Produce an exact copy of the lines from the line that contains "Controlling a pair" to the end of the listing below.
....
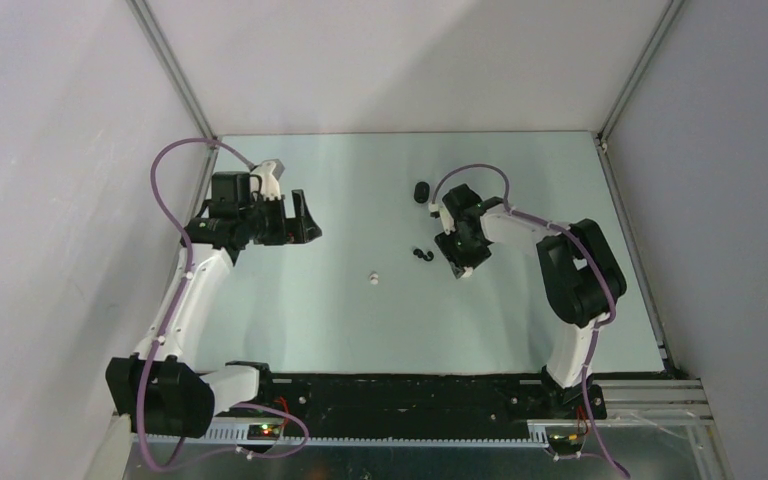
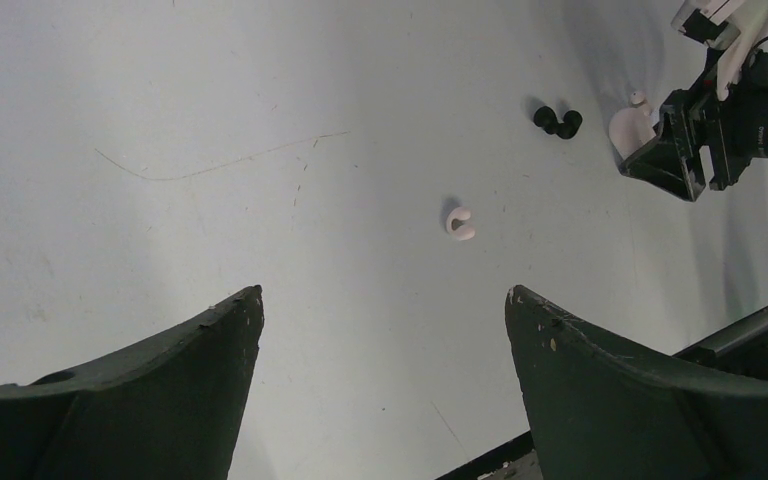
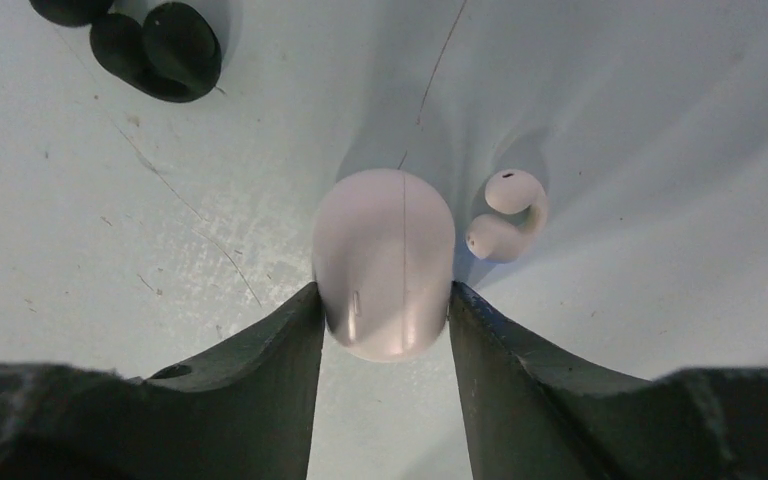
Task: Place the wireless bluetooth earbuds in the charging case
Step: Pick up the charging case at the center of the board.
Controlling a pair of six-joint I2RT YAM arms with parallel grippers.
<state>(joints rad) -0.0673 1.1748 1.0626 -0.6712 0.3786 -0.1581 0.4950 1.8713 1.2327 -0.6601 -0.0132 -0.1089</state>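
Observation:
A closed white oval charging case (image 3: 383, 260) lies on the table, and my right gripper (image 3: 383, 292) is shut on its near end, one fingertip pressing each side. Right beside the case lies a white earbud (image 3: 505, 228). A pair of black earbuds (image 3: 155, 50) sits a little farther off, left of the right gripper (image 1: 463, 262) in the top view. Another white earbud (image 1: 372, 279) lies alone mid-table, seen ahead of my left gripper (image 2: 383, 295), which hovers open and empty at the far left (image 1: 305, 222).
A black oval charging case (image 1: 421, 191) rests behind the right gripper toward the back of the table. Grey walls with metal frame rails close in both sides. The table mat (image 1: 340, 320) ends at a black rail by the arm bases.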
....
Response below —
Controlling a pair of six-joint I2RT YAM arms with parallel grippers.
<state>(joints rad) -0.0673 1.1748 1.0626 -0.6712 0.3786 -0.1581 0.4950 1.8713 1.2327 -0.6601 -0.0132 -0.1089</state>
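Observation:
A closed white oval charging case (image 3: 383, 260) lies on the table, and my right gripper (image 3: 383, 292) is shut on its near end, one fingertip pressing each side. Right beside the case lies a white earbud (image 3: 505, 228). A pair of black earbuds (image 3: 155, 50) sits a little farther off, left of the right gripper (image 1: 463, 262) in the top view. Another white earbud (image 1: 372, 279) lies alone mid-table, seen ahead of my left gripper (image 2: 383, 295), which hovers open and empty at the far left (image 1: 305, 222).
A black oval charging case (image 1: 421, 191) rests behind the right gripper toward the back of the table. Grey walls with metal frame rails close in both sides. The table mat (image 1: 340, 320) ends at a black rail by the arm bases.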

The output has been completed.